A couple of Cavalry Charge cards in a row at the beginning took out Peter's artillery and that was more or less that. He did manage to progress on his right flank, but ran out of cards and had to sit tantalisingly close to the town sectors that would have given him a crucial couple of Victory Points. "C'est la vie" as the old folks say. Anyway, a good time was had by all - except for Peter obviously.

Thursday, 14 November 2013

(Si si) Je suis un rock star


This is another music post, which, as the blog has acquired a new reader with expertise in that subject, leaves me rather nervous. It makes one nostalgic for the old days of nothing but a couple of wargamers in their dotage and the trusty Russian spambots. Anyway, be that as it may, I have been to see Bill Wyman’s Rhythm Kings and I need to write about it.

Zank 'eaven....

I hadn’t seen Wyman perform live since Knebworth 1976 at which the Stones notoriously failed to appear until the early hours of the morning. The assumption at the time was of backstage debauchery, of sex and drugs getting in the way of rock’n’roll, but I think these days it’s generally accepted that there was a genuine, boring technical hitch rather than anything more glamorously decadent. The end effect was the same whatever the cause: most people had to watch the set through a haze of tiredness. Not me though. I had been asleep all day, suffering – and I mean suffering – from too many Hosepipes the night before. I briefly came round for 10cc, was OK for Lynryd Skynryd and was fighting fit when the headliners appeared.



So, to the Grand thirty seven years later to find that despite all his excesses Wyman appears to have aged better than me. Certainly musically he was on fine form, as were his band. Unfortunately Georgie Fame was in hospital with pneumonia, but the rest were all excellent. Albert Lee was, almost inevitably, the stand out, but the others – including guest vocalist Maria Muldaur – were no slouches. My personal preference was for the Chicago blues numbers they did (including a belting cover of a Little Walter song the name of which escapes me for the moment), but the version of ‘This is a Man’s World’ sung by Beverly Skeete was also first class. (As a digression, the only time I ever saw James Brown himself that was also the highlight of the set).

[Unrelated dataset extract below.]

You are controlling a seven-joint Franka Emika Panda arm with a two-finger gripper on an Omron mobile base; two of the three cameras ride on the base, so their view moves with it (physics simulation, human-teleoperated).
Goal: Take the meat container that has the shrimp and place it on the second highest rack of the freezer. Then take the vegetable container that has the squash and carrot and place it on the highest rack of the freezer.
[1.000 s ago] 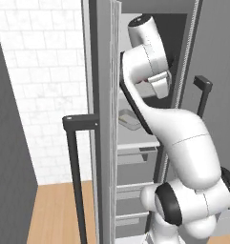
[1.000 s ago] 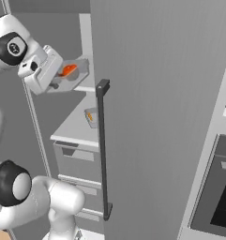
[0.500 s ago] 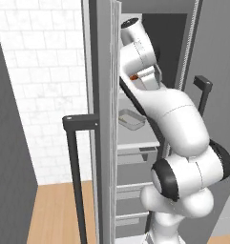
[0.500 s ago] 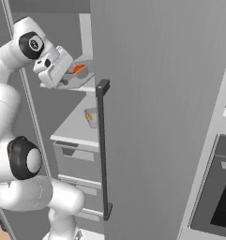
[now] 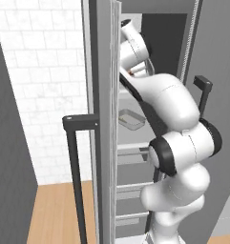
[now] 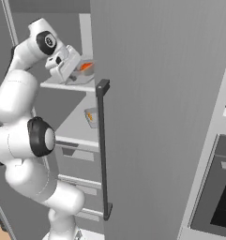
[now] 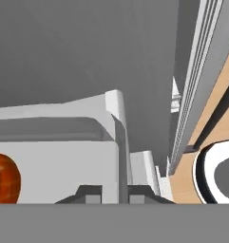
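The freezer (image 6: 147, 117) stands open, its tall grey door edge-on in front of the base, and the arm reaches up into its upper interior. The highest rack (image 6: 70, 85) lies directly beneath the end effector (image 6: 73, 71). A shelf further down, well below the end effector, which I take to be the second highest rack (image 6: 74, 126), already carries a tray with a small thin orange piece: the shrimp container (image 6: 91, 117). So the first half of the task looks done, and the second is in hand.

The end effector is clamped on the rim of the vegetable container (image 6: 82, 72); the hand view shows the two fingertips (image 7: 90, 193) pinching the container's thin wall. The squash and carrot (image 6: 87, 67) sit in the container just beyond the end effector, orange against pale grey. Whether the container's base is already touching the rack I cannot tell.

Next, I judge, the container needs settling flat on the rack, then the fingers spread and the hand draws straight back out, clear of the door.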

I made the point in previous posts that some performers clearly don’t like singing the song with which they are most associated (Elkie Brooks with ‘Pearl’s a Singer’, Ralph McTell with ‘Streets of London’), but Muldaur – someone who hung out with Dylan in New York and appeared regularly with the Grateful Dead – didn’t seem to mind performing ‘Midnight at the Oasis’ at all. It didn’t make it any better though. There weren’t any Stones songs, although there were a few that they had covered such as Irma Thomas’s ‘Time Is On My Side’. Introducing the final encore Wyman announced that he didn’t like the songwriter of the piece they were going to finish with, and I wondered who could have had that effect on the mild-mannered bass player. It turned out to be Chuck Berry and was therefore entirely understandable.

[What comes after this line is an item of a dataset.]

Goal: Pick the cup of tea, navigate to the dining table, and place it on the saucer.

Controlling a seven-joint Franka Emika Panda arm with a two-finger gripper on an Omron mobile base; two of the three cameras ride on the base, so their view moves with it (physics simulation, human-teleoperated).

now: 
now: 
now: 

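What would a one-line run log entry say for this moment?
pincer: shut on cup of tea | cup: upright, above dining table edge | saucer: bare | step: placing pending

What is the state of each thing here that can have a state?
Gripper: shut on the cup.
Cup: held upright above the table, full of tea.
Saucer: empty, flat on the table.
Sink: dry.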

The inventors of the Hosepipe

Upon re-reading this it occurs to me that some of you may not be fully aware of the contents of a Hosepipe. To make one take a pint glass and put in a half of draft Guinness, a bottle of barley wine and a double brandy. It is delicious, with the bitter taste of the stout offset by the sweetness of the barley wine and the warmth of the brandy (you must imagine that description being said in the voice of the man from the Cointreau advert of days gone by), but to avoid the hangover from hell one shouldn’t drink more than the appropriate number. For the avoidance of doubt, the appropriate number is none whatsoever.